**Your objective:**
Look through the data below for the line with "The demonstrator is", and transcribe it exactly together with each line after it up to and including the line with "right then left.". Give nothing else.

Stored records
:::::

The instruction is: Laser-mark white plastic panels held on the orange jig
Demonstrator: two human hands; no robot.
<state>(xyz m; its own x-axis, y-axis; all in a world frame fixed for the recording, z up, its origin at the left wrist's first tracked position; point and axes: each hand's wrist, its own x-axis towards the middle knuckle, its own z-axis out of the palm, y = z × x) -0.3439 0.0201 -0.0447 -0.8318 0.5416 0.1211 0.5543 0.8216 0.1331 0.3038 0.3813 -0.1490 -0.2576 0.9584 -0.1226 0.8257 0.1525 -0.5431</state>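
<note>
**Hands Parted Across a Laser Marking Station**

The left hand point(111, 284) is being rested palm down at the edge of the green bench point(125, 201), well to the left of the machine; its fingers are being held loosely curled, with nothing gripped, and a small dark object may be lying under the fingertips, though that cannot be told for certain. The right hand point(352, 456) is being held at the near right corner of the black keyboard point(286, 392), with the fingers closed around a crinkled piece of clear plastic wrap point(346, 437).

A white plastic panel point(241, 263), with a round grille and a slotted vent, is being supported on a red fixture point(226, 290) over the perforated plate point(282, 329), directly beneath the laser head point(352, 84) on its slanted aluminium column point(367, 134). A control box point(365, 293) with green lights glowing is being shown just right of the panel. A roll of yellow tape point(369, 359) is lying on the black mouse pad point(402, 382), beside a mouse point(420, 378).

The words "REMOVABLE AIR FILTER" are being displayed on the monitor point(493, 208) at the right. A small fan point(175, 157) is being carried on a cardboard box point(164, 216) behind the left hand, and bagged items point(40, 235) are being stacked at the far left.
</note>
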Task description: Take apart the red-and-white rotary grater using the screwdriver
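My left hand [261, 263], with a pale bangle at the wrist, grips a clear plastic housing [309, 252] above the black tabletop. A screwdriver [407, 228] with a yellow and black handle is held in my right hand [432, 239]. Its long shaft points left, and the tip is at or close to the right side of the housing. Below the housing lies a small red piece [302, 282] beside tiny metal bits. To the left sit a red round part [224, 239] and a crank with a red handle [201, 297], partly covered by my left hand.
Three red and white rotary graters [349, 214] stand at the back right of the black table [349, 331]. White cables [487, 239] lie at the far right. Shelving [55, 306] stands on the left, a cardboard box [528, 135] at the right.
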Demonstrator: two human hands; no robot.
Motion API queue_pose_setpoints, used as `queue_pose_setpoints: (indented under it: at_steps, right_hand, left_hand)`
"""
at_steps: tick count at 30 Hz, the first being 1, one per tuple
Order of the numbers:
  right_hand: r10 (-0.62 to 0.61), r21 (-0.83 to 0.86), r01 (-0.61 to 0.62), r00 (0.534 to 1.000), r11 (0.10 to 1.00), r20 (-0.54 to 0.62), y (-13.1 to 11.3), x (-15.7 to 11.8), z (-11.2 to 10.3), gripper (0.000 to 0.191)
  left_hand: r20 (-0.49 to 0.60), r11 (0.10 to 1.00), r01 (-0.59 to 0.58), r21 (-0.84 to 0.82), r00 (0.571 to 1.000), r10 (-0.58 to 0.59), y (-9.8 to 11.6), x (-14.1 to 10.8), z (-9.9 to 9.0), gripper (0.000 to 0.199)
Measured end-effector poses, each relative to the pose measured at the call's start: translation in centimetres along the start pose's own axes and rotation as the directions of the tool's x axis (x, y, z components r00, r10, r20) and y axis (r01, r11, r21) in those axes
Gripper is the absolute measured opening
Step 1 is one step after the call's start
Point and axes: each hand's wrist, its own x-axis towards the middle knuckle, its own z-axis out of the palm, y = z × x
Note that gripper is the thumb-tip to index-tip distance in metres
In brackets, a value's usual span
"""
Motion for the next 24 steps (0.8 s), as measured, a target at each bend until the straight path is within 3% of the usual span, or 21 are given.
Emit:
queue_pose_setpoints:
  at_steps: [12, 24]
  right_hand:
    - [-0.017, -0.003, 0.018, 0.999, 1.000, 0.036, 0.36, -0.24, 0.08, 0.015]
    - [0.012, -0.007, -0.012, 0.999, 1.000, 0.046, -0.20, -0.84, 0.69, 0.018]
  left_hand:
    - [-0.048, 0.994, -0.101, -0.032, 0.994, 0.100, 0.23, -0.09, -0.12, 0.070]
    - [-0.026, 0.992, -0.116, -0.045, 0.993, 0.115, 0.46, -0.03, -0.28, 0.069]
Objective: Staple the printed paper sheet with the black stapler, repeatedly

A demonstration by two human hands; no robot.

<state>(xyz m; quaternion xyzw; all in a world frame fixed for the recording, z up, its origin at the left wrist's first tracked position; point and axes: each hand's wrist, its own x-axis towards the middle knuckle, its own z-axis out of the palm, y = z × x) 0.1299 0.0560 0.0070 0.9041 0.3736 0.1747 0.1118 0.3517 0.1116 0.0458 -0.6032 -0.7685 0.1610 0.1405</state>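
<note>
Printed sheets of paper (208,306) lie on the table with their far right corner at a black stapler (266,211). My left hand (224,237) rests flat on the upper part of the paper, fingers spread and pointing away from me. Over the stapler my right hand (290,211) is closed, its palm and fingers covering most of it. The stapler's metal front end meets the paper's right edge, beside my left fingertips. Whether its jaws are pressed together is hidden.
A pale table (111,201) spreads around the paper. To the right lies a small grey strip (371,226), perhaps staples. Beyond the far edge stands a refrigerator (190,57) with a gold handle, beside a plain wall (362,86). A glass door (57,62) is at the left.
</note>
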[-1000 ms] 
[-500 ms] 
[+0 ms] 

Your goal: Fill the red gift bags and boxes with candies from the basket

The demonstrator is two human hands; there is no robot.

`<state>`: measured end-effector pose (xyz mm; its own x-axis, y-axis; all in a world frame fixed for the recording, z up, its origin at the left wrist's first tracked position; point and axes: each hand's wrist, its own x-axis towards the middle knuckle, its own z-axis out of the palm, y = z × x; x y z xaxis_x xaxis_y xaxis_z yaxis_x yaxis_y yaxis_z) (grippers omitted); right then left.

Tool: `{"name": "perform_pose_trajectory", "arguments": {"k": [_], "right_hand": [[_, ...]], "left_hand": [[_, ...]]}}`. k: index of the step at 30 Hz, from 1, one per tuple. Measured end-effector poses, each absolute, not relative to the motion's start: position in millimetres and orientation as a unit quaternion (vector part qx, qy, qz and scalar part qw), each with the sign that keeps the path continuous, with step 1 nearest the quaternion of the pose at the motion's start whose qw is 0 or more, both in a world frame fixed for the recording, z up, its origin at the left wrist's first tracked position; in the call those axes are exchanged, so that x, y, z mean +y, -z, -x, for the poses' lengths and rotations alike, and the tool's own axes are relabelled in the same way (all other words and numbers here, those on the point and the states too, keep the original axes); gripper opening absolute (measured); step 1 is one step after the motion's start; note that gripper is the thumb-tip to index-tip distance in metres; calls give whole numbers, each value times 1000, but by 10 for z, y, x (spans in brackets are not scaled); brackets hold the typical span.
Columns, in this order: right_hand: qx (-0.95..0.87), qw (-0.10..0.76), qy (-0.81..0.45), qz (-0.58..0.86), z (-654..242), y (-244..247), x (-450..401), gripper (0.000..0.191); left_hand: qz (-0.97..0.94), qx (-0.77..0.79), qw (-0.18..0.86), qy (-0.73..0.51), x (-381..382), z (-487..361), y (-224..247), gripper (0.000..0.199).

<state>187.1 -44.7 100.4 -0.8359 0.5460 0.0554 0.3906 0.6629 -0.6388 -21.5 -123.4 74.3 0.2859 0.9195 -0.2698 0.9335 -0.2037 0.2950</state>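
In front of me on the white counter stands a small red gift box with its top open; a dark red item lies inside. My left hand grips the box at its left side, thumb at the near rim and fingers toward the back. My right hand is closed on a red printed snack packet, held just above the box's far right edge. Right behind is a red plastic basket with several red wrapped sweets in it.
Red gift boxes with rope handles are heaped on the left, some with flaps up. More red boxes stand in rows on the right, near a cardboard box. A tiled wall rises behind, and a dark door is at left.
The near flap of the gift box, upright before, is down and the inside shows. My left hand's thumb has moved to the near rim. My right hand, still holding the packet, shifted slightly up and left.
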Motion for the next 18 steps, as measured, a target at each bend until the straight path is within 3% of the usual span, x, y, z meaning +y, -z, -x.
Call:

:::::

**Output below:**
The demonstrator is two human hands; there is no robot.

`<state>`: measured end-effector pose (xyz mm; its own x-axis, y-axis; all in a world frame fixed for the recording, z up, its origin at the left wrist's first tracked position; point and axes: each hand's wrist, its own x-axis towards the middle knuckle, its own z-axis out of the palm, y = z × x; x y z xaxis_x xaxis_y xaxis_z yaxis_x yaxis_y yaxis_z) (grippers omitted); right then left.

Nothing else is left to add to this answer.